HIC will offer all aspects of cardiac testing and treatment including nuclear cardiology, coronary angiography, pacemaker management, autonomic function testing, vascular ultrasound, and transesophageal echocardiography.

During its first phase of operation, HIC will focus on offering non-invasive procedures, which Tulloch-Reid described as being consistent with the most modern practices in this area of specialisation.

"Advances in technology are making the need for older invasive surgical procedures less and less," he explained.

According to Tulloch-Reid, lower operating costs in Jamaica would enable HIC to offer sophisticated health care to regional heart patients at significantly lower rates than at comparable facilities in the USA.

"We estimate that heart patients in the Caribbean spend at least US$30 million each year in the United States - mostly on diagnostic procedures," he said. "In the United States they have much higher costs for paramedical and support services, as well as insurance.

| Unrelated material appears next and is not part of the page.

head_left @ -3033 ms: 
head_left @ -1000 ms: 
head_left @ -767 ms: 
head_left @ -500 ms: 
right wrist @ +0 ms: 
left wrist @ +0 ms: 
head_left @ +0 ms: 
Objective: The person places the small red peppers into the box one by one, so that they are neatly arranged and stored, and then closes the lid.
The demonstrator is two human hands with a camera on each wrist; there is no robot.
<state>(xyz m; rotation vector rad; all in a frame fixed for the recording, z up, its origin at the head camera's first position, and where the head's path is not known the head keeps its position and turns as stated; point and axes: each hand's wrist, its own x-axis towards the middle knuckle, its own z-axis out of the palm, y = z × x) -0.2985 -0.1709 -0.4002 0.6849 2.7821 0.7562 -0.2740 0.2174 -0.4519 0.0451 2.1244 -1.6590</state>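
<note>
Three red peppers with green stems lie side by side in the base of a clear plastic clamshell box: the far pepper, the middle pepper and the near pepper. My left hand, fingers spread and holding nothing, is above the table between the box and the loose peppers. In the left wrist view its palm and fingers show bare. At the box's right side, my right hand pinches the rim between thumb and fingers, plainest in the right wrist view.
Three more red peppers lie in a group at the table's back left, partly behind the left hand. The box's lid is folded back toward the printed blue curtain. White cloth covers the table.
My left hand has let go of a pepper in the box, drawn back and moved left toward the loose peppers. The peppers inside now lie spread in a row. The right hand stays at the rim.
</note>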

The centre will definitely attenuate the need for Jamaicans to travel to Florida to get diagnosed and treated."

The centre will also be targeting Caribbean nationals who reside in North America.

"We see a lot of potential for health tourism here," said Tulloch-Reid. "There are about 80 million Americans who are under-insured, and about 40 million who have no health insurance at all. There are a lot of Americans who currently access cheaper health care overseas in places as far as Thailand."